Sunday, November 13, 2022

Loss and Damage as Development


Why is ‘loss and damage’ a non-starter at COP27? In my view, it is because ‘loss and damage’ is what ‘development’ is, has been, and perhaps may always be. 


Climate change marks the apex of Western ‘development’. The pathway to climate catastrophe is strewn with an endless number of catastrophic events that derive from the Western model of sovereign, independent states led by elites in fierce competition with each other and in endless negotiation with their subjects later to become citizens. Let us count up some of the ‘loss and damage’:


Within states:

  • exploitation of labour/indentured servitude
  • domination of ‘out groups’, minorities, women (racism, sexism, etc.)
  • land grabbing
  • dramatic alteration of landscapes such as wetlands
  • environmental degradation
  • toxic waste production
  • genocide
  • violence against women and LGBTQ+


Beyond borders:

  • slavery
  • genocide
  • complete alteration of social relations to satisfy European needs and wants
  • complete alteration of natural environments to satisfy European needs and wants


These actions resulted in countless wars, revolutions, civil wars, the creation of fragile and failing states, the creation of built environments unsuited to the natural environment, rapid population growth, migration, forced migration, ecosystem degradation, solid waste pollution, anomic violence, and, of course, a fairly good life for a narrow band of the human population, and extreme wealth for the very few. 


The whole thing holds together through a revolving set of narratives designed to justify the mess created over perhaps 500 years: e.g. the ‘Enlightenment’, the white man’s burden, progress, the Wealth of Nations, creative destruction, and so on. 


Which brings me to my main point: the current world disorder that privileges a few and punishes the many is a consequence of historical processes set in train long ago.
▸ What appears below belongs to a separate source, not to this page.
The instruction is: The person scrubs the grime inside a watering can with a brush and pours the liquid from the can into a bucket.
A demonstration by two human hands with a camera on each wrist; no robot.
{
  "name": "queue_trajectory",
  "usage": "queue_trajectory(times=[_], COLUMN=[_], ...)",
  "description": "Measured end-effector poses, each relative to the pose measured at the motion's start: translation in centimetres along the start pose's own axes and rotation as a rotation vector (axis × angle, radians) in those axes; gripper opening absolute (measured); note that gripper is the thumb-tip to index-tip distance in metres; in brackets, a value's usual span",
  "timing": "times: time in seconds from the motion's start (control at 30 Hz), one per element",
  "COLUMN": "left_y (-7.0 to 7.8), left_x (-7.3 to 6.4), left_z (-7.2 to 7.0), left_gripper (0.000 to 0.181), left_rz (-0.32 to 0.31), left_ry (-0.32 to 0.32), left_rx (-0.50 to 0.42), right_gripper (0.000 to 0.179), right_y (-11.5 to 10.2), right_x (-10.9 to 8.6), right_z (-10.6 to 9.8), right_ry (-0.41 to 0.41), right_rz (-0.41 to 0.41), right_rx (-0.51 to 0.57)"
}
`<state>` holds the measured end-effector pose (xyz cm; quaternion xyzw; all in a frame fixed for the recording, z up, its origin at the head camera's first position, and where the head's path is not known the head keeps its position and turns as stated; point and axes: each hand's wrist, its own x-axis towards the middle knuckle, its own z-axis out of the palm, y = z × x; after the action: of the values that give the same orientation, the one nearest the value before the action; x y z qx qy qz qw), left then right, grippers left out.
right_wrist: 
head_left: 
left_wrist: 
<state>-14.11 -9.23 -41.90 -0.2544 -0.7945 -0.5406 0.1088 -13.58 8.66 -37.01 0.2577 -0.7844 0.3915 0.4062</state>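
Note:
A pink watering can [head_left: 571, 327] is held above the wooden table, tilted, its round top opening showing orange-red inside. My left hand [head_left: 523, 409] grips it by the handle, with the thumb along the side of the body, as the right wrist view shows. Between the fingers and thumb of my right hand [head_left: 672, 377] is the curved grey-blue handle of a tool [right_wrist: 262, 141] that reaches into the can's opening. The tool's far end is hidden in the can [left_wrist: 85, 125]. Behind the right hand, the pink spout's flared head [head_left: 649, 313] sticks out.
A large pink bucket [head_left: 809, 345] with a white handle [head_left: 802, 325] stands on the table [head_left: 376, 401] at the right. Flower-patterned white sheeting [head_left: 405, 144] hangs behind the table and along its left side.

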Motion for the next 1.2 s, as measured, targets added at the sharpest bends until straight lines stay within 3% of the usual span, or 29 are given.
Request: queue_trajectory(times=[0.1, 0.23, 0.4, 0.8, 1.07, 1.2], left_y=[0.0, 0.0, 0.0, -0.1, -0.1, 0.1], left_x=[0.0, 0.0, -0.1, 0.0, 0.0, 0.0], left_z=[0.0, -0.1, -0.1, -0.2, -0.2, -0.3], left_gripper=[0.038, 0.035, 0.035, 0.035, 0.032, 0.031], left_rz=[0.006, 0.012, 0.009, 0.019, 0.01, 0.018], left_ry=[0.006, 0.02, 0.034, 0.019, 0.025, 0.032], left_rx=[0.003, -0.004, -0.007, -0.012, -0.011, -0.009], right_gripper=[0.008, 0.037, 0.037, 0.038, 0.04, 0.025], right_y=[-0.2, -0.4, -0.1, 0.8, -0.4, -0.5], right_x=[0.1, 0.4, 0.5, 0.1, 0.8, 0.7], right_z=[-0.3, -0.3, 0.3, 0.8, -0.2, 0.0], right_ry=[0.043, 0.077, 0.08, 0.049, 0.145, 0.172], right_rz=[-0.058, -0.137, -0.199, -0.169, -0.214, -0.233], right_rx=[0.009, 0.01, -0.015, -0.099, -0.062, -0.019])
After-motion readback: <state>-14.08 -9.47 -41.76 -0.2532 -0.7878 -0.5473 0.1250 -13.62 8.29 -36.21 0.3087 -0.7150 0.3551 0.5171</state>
The resulting ‘loss and damages’ — including those accruing from a changed climate —  cannot be totalled up. It is human history. In addition, as shown at every global gathering of every type, those who benefit the most are also the most uninterested in anything beyond reforms which ensure their place at the apex of human society: geoengineering and electric vehicles at best, business as usual at worst. As global political economy has become more and more unequal over the last 40 years, the myth of collective effort in support of common good has been replaced by a combination of help yourself (your poverty/predicament is your own fault) and alms for the poor (the rise of ‘big philanthropy’ aka conscience money meant to assuage the guilt of the 1% and stave off social revolution). 


People ‘fit in’ to the facts of life as best they can. We develop and/or latch onto new narratives to explain the benefits and costs of our daily lives, our place in social (dis)order. As John Donne said, ‘No man is an island’: people build alliances and coalitions at a variety of scales, from the neighbourhood to the globe, and mobilize in support of their stories, in pursuit of desired outcomes. Technological creativity, the social application of which often emerges out of military innovation, dramatically alters the socio-economic, socio-political and socio-ecological landscapes, giving rise to new constellations of social forces within, across and among states. The resulting material, institutional and ideational forms of power privilege some and penalize others, reordering the geography of joy and misery along ever evolving value chains of production and consumption. Narratives, models and methods emerge in response to the desire for understanding, prediction and control. There appear to be moments of calm — the ‘long boom’ — as long as one does not widen the view, to take in the whole. 


Is it any wonder that directing the physical, mental and emotional energy of this raucous, riotous, cacophony of human endeavour towards a place like Sharm el-Sheikh results in anything other than weak promises, tepid commitments, agitated finger pointing, smug complacency and crass duplicity? For those at the margins, the question remains: what is to be done? Shape your narrative, find your allies, define your methods, assemble your resources and get stuck in. Others are doing the same. Appeals to ethics will fail, as will attempts to assign blame.